> Brief:
Restrict the output to the lines below starting at the one that contains "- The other" and ending at the one that contains "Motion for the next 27", and restate them word for word, both ends included.

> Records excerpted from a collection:

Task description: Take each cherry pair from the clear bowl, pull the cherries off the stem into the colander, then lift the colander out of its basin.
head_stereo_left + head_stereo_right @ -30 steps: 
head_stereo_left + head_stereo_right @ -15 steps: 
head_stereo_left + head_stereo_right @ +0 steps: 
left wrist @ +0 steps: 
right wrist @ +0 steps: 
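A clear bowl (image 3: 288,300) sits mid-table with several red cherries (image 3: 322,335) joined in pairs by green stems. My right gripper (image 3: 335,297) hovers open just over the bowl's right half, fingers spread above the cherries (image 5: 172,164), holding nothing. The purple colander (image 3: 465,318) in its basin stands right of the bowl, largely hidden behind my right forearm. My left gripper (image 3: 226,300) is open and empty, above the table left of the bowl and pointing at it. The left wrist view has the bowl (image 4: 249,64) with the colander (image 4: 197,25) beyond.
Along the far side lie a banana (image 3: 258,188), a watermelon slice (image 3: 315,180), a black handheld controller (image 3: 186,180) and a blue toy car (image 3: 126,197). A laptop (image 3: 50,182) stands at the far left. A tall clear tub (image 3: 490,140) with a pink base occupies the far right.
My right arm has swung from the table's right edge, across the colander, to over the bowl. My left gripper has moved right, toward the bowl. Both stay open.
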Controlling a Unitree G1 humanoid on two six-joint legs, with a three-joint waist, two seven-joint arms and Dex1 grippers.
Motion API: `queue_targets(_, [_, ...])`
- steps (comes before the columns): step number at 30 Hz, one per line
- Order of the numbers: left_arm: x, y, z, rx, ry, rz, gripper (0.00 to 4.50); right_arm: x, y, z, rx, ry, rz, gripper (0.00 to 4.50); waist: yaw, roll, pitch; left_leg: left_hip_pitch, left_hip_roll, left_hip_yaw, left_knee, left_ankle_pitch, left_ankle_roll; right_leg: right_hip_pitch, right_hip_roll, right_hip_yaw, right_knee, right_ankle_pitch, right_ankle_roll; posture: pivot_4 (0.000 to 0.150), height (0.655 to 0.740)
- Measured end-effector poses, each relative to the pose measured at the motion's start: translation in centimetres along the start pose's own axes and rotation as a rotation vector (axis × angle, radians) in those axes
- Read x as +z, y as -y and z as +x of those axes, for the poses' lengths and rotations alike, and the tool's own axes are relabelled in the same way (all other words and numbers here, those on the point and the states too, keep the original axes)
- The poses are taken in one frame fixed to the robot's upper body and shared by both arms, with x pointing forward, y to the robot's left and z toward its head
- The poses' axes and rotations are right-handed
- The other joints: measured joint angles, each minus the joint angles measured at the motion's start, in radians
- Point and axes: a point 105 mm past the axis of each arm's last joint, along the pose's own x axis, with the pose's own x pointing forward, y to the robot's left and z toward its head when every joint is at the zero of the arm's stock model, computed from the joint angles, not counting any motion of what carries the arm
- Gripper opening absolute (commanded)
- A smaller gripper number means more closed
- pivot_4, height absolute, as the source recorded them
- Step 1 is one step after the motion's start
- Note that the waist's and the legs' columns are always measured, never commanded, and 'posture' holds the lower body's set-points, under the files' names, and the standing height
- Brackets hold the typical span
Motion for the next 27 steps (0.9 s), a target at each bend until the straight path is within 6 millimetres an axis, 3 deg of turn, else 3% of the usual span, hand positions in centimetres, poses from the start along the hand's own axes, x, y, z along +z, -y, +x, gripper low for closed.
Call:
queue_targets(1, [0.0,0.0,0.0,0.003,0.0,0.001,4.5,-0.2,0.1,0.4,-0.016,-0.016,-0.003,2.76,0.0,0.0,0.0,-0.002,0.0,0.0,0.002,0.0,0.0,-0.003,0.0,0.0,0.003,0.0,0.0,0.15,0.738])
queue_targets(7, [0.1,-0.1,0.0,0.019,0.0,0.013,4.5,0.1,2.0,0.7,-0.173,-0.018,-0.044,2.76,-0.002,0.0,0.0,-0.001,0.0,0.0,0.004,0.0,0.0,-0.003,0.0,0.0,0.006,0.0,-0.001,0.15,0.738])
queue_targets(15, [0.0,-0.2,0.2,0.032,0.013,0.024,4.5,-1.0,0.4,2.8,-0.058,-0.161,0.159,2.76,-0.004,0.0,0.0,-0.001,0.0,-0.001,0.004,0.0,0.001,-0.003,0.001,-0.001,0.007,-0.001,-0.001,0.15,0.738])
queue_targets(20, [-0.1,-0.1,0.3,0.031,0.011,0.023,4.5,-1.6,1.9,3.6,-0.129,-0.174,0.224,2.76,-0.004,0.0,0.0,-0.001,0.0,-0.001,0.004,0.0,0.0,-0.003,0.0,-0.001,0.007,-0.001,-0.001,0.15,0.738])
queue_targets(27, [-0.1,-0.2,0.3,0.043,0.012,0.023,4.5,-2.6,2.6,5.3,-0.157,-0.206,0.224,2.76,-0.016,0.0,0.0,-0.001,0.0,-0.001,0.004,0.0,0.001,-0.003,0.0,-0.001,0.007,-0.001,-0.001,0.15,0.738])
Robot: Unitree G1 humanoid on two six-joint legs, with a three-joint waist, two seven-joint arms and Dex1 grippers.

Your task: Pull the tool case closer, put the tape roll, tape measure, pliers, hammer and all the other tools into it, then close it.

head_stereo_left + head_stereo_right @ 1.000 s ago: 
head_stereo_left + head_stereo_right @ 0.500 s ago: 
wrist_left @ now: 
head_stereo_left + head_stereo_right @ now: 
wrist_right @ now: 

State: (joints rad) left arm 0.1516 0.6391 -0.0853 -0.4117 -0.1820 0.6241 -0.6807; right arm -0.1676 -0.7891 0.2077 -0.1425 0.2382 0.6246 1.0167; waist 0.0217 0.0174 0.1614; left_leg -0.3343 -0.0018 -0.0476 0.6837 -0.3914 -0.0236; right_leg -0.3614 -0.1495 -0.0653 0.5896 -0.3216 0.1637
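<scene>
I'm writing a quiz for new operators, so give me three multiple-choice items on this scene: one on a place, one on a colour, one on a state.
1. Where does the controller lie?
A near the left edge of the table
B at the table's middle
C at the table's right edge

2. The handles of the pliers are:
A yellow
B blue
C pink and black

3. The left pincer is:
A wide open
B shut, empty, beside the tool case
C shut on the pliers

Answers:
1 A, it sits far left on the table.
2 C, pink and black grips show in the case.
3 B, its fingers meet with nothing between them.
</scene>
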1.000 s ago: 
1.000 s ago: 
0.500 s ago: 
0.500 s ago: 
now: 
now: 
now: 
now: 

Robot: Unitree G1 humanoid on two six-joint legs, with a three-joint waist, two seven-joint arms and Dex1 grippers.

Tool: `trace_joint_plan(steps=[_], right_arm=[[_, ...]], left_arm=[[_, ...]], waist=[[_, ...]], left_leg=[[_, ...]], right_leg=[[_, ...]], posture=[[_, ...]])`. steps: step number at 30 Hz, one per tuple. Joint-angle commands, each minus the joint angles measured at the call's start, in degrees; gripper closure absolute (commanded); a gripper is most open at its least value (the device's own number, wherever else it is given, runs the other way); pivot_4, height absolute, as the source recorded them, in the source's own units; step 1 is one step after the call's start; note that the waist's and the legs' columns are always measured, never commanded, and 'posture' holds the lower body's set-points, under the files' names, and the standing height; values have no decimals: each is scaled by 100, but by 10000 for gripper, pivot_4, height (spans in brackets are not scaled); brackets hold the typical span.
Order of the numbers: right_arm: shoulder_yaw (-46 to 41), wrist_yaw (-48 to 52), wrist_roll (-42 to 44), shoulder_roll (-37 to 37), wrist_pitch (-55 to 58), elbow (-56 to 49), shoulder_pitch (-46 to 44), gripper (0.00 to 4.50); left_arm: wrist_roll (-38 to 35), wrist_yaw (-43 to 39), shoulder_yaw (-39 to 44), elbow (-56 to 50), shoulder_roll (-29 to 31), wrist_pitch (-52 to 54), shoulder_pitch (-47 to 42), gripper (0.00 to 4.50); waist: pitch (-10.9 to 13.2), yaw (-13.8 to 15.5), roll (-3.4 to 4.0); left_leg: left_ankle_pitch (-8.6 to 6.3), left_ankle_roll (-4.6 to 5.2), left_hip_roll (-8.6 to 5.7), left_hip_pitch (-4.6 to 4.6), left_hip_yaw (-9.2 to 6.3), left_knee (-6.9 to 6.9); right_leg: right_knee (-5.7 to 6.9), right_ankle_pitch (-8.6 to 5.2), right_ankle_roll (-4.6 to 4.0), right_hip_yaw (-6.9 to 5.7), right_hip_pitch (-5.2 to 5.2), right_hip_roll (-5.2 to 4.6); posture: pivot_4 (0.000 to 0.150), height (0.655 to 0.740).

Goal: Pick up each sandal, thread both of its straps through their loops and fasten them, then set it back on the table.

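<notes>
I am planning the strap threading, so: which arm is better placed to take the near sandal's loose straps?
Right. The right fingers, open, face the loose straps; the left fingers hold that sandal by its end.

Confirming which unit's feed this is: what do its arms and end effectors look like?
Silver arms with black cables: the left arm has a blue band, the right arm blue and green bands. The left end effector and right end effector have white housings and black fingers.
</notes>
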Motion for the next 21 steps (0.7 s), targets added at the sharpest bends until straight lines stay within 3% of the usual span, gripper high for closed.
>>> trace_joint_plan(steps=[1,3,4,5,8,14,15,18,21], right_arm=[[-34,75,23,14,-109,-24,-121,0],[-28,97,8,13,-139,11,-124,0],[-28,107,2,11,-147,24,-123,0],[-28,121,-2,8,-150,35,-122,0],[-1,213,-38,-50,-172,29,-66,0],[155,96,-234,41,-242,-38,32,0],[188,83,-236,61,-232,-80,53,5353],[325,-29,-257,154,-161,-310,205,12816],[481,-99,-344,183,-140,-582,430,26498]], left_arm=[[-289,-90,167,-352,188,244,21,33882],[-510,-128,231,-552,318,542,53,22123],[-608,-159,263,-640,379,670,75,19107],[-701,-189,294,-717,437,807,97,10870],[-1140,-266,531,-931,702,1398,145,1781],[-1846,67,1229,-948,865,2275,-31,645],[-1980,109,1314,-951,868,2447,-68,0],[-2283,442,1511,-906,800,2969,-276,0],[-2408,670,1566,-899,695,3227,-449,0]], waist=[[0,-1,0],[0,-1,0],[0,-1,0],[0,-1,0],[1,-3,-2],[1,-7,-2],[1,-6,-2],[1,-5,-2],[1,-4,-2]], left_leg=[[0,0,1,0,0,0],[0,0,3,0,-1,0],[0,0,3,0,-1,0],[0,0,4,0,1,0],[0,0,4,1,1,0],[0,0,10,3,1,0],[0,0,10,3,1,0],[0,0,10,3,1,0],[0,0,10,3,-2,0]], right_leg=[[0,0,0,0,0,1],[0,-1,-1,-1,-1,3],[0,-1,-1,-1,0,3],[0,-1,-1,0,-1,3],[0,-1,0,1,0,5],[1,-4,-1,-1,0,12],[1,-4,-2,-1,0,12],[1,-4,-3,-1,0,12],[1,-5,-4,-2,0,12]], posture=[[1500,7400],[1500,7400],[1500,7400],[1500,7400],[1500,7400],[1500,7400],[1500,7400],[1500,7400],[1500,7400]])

> Response:
- The other joints: measured joint angles, each minus the joint angles measured at the motion's start, in radians
- Point and axes: a point 105 mm past the axis of each arm's last joint, along the pose's own x axis, with the pose's own x pointing forward, y to the robot's left and z toward its head when every joint is at the zero of the arm's stock model, computed from the joint angles, not counting any motion of what carries the arm
- Gripper opening absolute (commanded)
- A smaller gripper number means more closed
- pivot_4, height absolute, as the source recorded them
- Step 1 is one step after the motion's start
- Note that the waist's and the legs' columns are always measured, never commanded, and 'posture' holds the lower body's set-points, under the files' names, and the standing height
- Brackets hold the typical span
Motion for the next 27 steps (0.9 s), a target at each bend until the straight path is within 6 millimetres an axis, 3 deg of turn, else 3% of the usual span, hand positions in centimetres, poses from the start along the hand's own axes, x, y, z along +z, -y, +x, gripper low for closed.

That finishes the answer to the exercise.